▶ WORK ITEM: The entries must be set down again word for word; no pictures belong in the copy.

▶ PROVIDED MATERIAL:
============

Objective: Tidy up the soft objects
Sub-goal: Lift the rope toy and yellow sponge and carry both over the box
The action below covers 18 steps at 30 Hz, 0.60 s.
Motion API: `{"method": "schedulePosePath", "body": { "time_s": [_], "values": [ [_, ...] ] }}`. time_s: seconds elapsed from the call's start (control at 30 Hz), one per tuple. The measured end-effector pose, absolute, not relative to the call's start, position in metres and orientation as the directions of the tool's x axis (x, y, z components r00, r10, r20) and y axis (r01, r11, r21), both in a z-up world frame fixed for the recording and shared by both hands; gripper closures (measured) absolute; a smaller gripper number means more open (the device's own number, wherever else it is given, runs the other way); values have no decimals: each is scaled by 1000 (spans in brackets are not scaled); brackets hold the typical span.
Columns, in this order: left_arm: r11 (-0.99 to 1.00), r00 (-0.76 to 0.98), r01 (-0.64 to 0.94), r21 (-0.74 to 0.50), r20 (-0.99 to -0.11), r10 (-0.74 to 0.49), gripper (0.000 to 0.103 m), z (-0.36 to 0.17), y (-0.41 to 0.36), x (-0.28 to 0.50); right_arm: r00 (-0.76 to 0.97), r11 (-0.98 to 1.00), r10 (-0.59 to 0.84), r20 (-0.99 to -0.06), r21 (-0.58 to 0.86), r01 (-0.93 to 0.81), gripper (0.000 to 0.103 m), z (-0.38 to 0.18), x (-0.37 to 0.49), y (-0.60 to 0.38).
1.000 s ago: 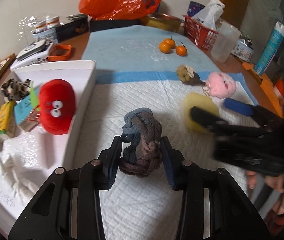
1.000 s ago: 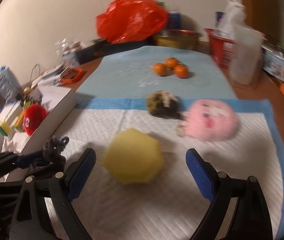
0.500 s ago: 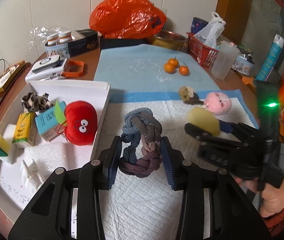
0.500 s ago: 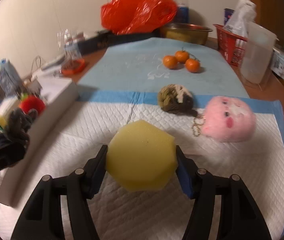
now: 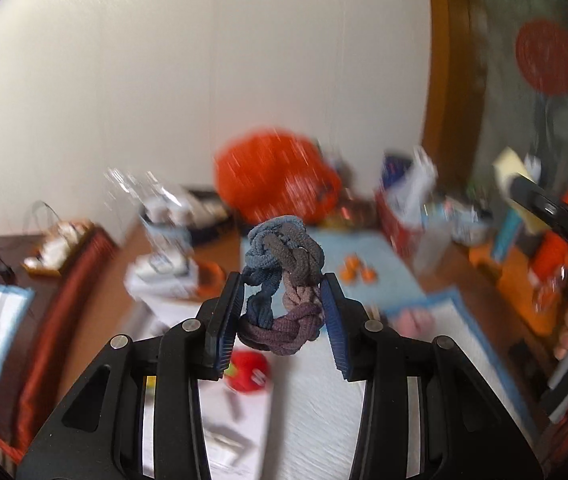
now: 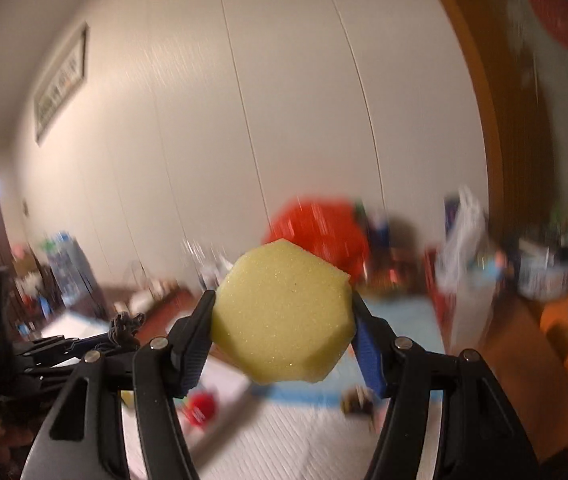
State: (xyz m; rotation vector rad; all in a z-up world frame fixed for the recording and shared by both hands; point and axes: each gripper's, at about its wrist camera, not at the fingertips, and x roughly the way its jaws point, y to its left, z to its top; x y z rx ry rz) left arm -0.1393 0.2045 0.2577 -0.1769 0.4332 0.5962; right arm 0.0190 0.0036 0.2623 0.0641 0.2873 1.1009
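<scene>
Braided scrunchie (image 5: pixel 282 284), faceted foam sponge (image 6: pixel 284 316)

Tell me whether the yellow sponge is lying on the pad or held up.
Held up: the right gripper clamps the yellow sponge on both sides, wall behind it.

The left hand-held gripper (image 5: pixel 282 312) is clamped on a braided ring (image 5: pixel 284 286) of blue, grey and purple cord, held upright in the air between the blue pads (image 5: pixel 333 320). Below it, blurred, a red plush (image 5: pixel 248 366) lies beside a white pad (image 5: pixel 395 400) on the surface. Farther back sit oranges (image 5: pixel 357 272) on a blue mat (image 5: pixel 375 264) and an orange bag (image 5: pixel 276 178). At the right edge, the other hand-held gripper (image 5: pixel 523 184) carries a yellow sponge (image 5: pixel 509 166).
</scene>
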Motion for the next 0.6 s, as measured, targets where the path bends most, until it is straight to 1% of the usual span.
{"method": "schedulePosePath", "body": {
  "time_s": [0.1, 0.2, 0.3, 0.37, 0.6],
  "values": [
    [780, 730, -624, -43, -389, 562, 64, 277, 210, -178, 406, 423, 906, -120, 210, -881, 40, 286, 5, -12],
    [748, 707, -661, -65, -389, 591, 64, 272, 216, -202, 390, 401, 916, -94, 252, -881, 40, 286, -5, -18],
    [733, 691, -675, -80, -418, 590, 64, 260, 224, -215, 375, 388, 922, -101, 273, -880, 40, 277, -13, -7],
    [725, 673, -685, -66, -437, 597, 64, 253, 226, -219, 359, 376, 926, -112, 279, -884, 39, 273, -14, -2],
    [711, 649, -702, -50, -458, 608, 64, 238, 232, -231, 324, 352, 935, -146, 261, -899, 39, 261, -42, 20]
  ]
}}
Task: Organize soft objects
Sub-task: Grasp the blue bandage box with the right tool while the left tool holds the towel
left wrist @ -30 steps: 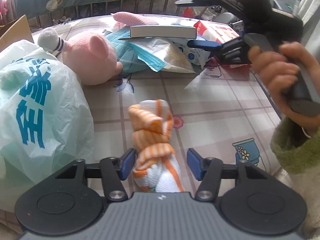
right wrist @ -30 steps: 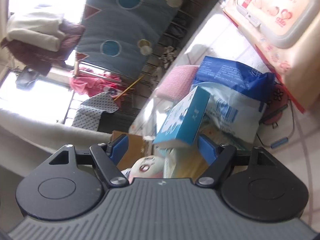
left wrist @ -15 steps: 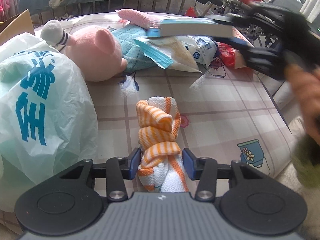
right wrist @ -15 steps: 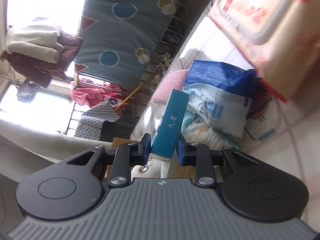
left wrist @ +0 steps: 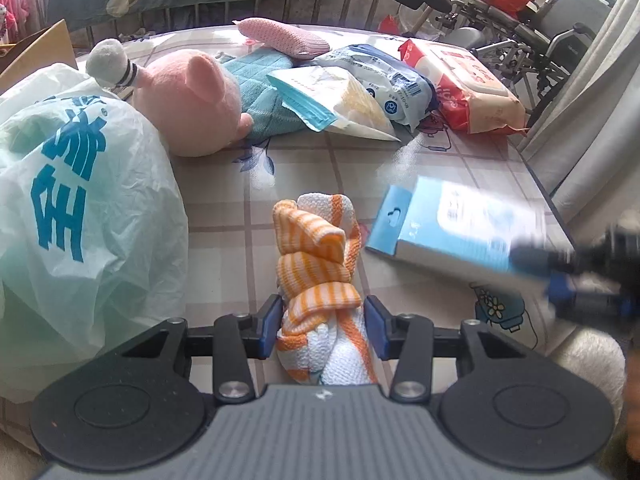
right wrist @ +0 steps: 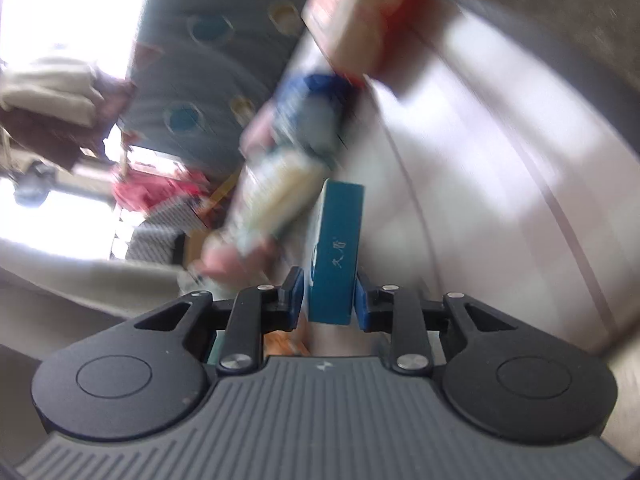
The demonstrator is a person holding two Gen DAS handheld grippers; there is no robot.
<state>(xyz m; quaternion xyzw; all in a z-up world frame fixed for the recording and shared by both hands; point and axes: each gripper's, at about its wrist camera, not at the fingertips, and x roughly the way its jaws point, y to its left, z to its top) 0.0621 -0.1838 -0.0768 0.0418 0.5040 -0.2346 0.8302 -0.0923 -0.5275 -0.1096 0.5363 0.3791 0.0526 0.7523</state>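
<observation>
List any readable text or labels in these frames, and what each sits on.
"人币": two pale characters, my best reading, on the narrow side of the blue box.
Large blue characters on the plastic bag: tilted and creased, not readable.
Print on the red wipes pack: too small.
Barcode label on the blue-white packet: too small.

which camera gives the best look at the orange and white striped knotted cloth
The left wrist view: the orange and white striped knotted cloth sits centred and sharp between the left gripper pads. The right wrist view shows only a blurred orange scrap low behind its fingers, possibly the same cloth.
</observation>
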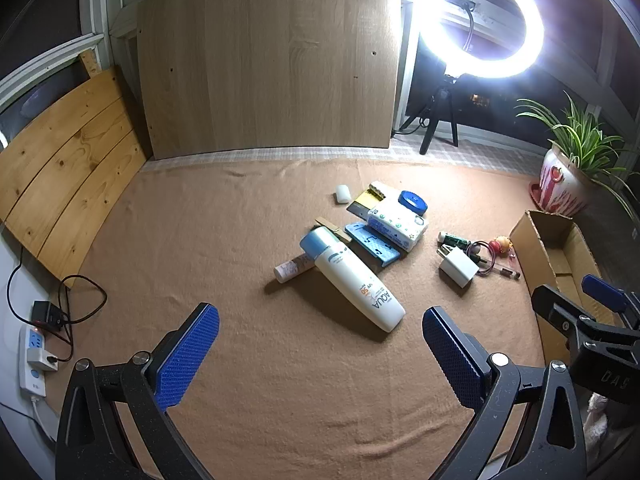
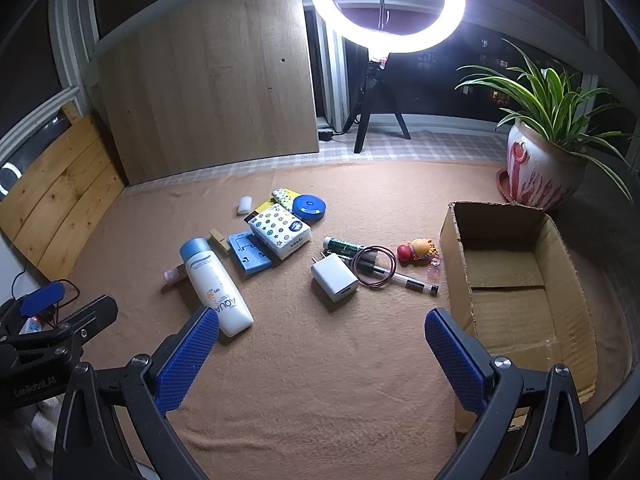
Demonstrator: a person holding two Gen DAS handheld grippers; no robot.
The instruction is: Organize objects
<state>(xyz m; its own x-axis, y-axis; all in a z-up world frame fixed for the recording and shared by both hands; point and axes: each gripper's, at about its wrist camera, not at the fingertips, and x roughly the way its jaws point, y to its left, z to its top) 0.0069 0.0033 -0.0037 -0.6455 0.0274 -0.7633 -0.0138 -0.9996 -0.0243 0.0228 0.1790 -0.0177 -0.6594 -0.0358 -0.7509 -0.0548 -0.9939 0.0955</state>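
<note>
Small objects lie scattered on a tan cloth: a white sunscreen bottle (image 1: 352, 276) (image 2: 216, 280) with a blue cap, a tissue pack (image 1: 396, 224) (image 2: 280, 232), a blue foam piece (image 2: 248, 254), a blue round tin (image 2: 308, 205), a white charger (image 1: 459, 267) (image 2: 334, 280), batteries (image 2: 343, 246), a pen (image 2: 408, 280) and a small toy (image 2: 418, 251). An open cardboard box (image 2: 508, 276) (image 1: 556, 248) stands at the right. My left gripper (image 1: 320, 320) hovers open just short of the bottle. My right gripper (image 2: 320, 322) is open in front of the charger, nothing between its fingers.
A ring light (image 2: 386, 4) on a tripod and a potted plant (image 2: 540, 168) stand at the back right. Wooden boards (image 1: 264, 60) lean at the back and left. A power strip (image 1: 34, 360) with cables lies at the left edge.
</note>
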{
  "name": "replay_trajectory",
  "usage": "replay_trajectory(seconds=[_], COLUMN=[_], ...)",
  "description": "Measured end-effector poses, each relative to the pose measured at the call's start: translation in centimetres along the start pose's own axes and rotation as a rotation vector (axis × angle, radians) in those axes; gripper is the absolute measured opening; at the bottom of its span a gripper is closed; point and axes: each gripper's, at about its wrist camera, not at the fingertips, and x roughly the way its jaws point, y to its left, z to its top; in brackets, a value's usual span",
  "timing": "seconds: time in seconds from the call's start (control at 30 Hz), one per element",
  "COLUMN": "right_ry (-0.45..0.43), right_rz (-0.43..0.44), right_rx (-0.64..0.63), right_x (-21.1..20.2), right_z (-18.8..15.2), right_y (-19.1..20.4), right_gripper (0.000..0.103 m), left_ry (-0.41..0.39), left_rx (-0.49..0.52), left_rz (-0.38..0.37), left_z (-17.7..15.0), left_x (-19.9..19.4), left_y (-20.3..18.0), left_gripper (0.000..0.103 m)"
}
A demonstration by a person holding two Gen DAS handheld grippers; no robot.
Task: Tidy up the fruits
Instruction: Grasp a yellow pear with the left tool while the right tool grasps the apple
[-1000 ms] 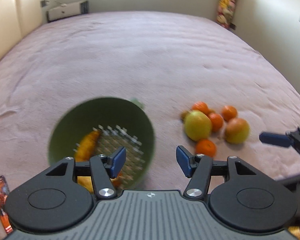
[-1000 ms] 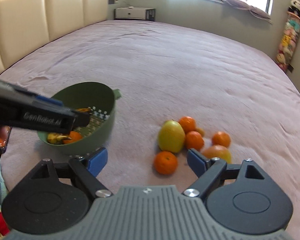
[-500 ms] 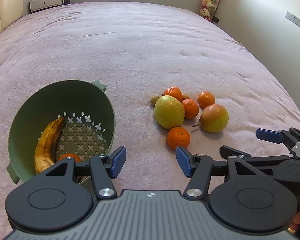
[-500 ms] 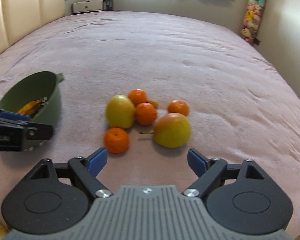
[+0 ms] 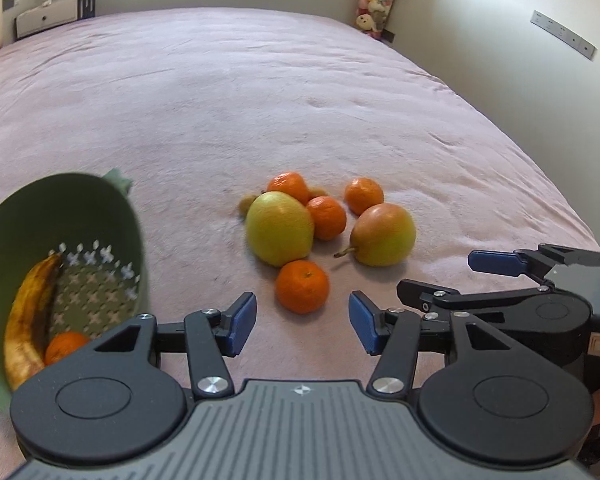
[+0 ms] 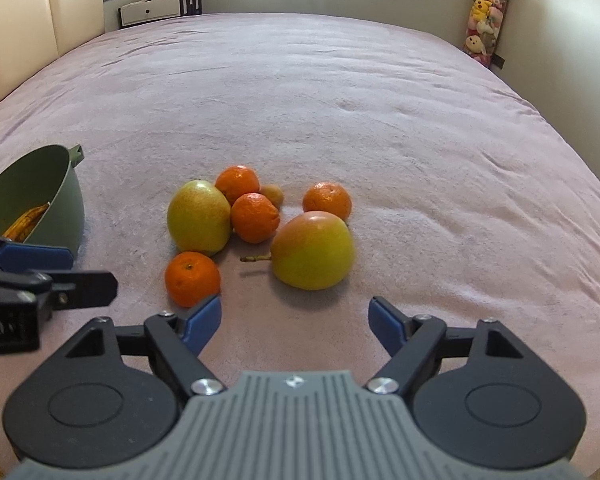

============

▶ RESULT:
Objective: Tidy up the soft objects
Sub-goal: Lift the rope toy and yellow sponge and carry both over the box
The action below covers 18 steps at 30 Hz, 0.60 s.
Motion API: `{"method": "schedulePosePath", "body": { "time_s": [_], "values": [ [_, ...] ] }}`. time_s: seconds elapsed from the call's start (control at 30 Hz), one per tuple. The measured end-effector pose, absolute, not relative to the call's start, position in metres and orientation as the directions of the tool's x axis (x, y, z components r00, r10, r20) and y axis (r01, r11, r21), both in a z-up world frame fixed for the recording and shared by both hands; gripper closures (measured) absolute; a smaller gripper number means more open (the device's own number, wherever else it is given, runs the other way); values have no decimals: each is scaled by 1000 (spans in brackets are not scaled); brackets hold the typical span.
Columns, in this order: left_arm: r11 (-0.99 to 1.00), r00 (-0.76 to 0.98), r01 (-0.64 to 0.94), r21 (-0.74 to 0.50), r20 (-0.99 to -0.11), r10 (-0.74 to 0.49), gripper (0.000 to 0.103 m), z (-0.36 to 0.17), y (-0.41 to 0.36), x (-0.28 to 0.50); right_arm: r00 (-0.76 to 0.97), r11 (-0.98 to 1.00), r10 (-0.59 to 0.84), r20 (-0.99 to -0.06), r21 (-0.58 to 0.86), r01 (-0.93 to 0.81), gripper (0.000 to 0.103 m), z (-0.38 to 0.18), x (-0.37 to 0.49), y (-0.60 to 0.38).
1.000 s ago: 
1.000 s ago: 
0.500 s ago: 
0.500 s ago: 
now: 
now: 
State: (xyz m; rotation vector rad; all in a z-up world frame fixed for the recording and shared by both hands; point and axes: each gripper's, at about its wrist camera, not at the fingertips, and x roughly the way its jaws point, y to its left, z to its top; x y z rx ry rz) left arm -0.1393 0.2045 0.2577 -0.1769 0.4332 0.5962; right arm 0.0190 0.0036 0.2623 0.0641 0.2873 1.1009
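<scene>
Braided scrunchie (image 5: pixel 282 284), faceted foam sponge (image 6: pixel 284 316)

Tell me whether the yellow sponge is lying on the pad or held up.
Held up: the right gripper clamps the yellow sponge on both sides, wall behind it.

The left hand-held gripper (image 5: pixel 282 312) is clamped on a braided ring (image 5: pixel 284 286) of blue, grey and purple cord, held upright in the air between the blue pads (image 5: pixel 333 320). Below it, blurred, a red plush (image 5: pixel 248 366) lies beside a white pad (image 5: pixel 395 400) on the surface. Farther back sit oranges (image 5: pixel 357 272) on a blue mat (image 5: pixel 375 264) and an orange bag (image 5: pixel 276 178). At the right edge, the other hand-held gripper (image 5: pixel 523 184) carries a yellow sponge (image 5: pixel 509 166).
</scene>
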Motion for the next 0.6 s, as measured, targets where the path bends most, until it is straight to 1% of the usual span.
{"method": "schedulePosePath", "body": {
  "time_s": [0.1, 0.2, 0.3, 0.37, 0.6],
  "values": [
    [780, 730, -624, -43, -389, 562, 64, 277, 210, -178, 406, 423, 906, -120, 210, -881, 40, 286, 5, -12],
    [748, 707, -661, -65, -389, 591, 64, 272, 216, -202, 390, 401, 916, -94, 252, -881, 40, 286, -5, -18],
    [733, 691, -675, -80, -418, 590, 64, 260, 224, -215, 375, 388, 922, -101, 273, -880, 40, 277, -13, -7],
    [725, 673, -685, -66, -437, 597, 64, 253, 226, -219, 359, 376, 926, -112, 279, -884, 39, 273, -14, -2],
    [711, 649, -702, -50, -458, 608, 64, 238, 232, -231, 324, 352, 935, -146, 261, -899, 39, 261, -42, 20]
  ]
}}
Task: Organize soft objects
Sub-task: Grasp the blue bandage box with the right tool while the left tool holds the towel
left wrist @ -30 steps: 
right wrist @ -30 steps: 
left wrist @ -15 steps: 
right wrist @ -15 steps: 
left wrist @ +0 steps: 
right wrist @ +0 steps: 
The demonstrator is a person holding two Gen DAS handheld grippers; there is no robot.
<state>(xyz m; quaternion xyzw; all in a z-up world frame fixed for the recording and shared by both hands; point and axes: each gripper's, at about its wrist camera, not at the fingertips, and x roughly the way its jaws point, y to its left, z to its top) 0.0621 -0.1838 -0.0768 0.0418 0.5040 -0.2346 0.8302 -0.0923 -0.5275 -0.1096 0.5363 0.3791 0.0526 0.7523</state>
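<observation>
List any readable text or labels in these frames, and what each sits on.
"人币": two pale characters, my best reading, on the narrow side of the blue box.
Large blue characters on the plastic bag: tilted and creased, not readable.
Print on the red wipes pack: too small.
Barcode label on the blue-white packet: too small.

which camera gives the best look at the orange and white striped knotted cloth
The left wrist view: the orange and white striped knotted cloth sits centred and sharp between the left gripper pads. The right wrist view shows only a blurred orange scrap low behind its fingers, possibly the same cloth.
</observation>
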Demonstrator: a person holding two Gen DAS handheld grippers; no robot.
The instruction is: Organize objects
<state>(xyz m; its own x-axis, y-axis; all in a z-up world frame fixed for the recording and shared by both hands; point and axes: each gripper's, at about its wrist camera, not at the fingertips, and x roughly the way its jaws point, y to its left, z to its top) 0.0069 0.0033 -0.0037 -0.6455 0.0274 -0.7633 -0.0138 -0.9996 -0.0243 0.0228 0.1790 -0.0177 -0.6594 -0.0358 -0.7509 -0.0548 -0.9939 0.0955</state>
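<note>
Small objects lie scattered on a tan cloth: a white sunscreen bottle (image 1: 352, 276) (image 2: 216, 280) with a blue cap, a tissue pack (image 1: 396, 224) (image 2: 280, 232), a blue foam piece (image 2: 248, 254), a blue round tin (image 2: 308, 205), a white charger (image 1: 459, 267) (image 2: 334, 280), batteries (image 2: 343, 246), a pen (image 2: 408, 280) and a small toy (image 2: 418, 251). An open cardboard box (image 2: 508, 276) (image 1: 556, 248) stands at the right. My left gripper (image 1: 320, 320) hovers open just short of the bottle. My right gripper (image 2: 320, 322) is open in front of the charger, nothing between its fingers.
A ring light (image 2: 386, 4) on a tripod and a potted plant (image 2: 540, 168) stand at the back right. Wooden boards (image 1: 264, 60) lean at the back and left. A power strip (image 1: 34, 360) with cables lies at the left edge.
</note>
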{
  "name": "replay_trajectory",
  "usage": "replay_trajectory(seconds=[_], COLUMN=[_], ...)",
  "description": "Measured end-effector poses, each relative to the pose measured at the call's start: translation in centimetres along the start pose's own axes and rotation as a rotation vector (axis × angle, radians) in those axes; gripper is the absolute measured opening; at the bottom of its span a gripper is closed; point and axes: each gripper's, at about its wrist camera, not at the fingertips, and x roughly the way its jaws point, y to its left, z to its top; in brackets, a value's usual span",
  "timing": "seconds: time in seconds from the call's start (control at 30 Hz), one per element",
  "COLUMN": "right_ry (-0.45..0.43), right_rz (-0.43..0.44), right_rx (-0.64..0.63), right_x (-21.1..20.2), right_z (-18.8..15.2), right_y (-19.1..20.4), right_gripper (0.000..0.103 m), left_ry (-0.41..0.39), left_rx (-0.49..0.52), left_rz (-0.38..0.37), left_z (-17.7..15.0), left_x (-19.9..19.4), left_y (-20.3..18.0), left_gripper (0.000..0.103 m)"
}
A demonstration by a person holding two Gen DAS handheld grippers; no robot.
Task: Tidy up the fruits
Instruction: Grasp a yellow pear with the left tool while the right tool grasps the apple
[-1000 ms] 
[-1000 ms] 
[-500 ms] 
[-500 ms] 
[+0 ms] 
[+0 ms] 

This output is complete.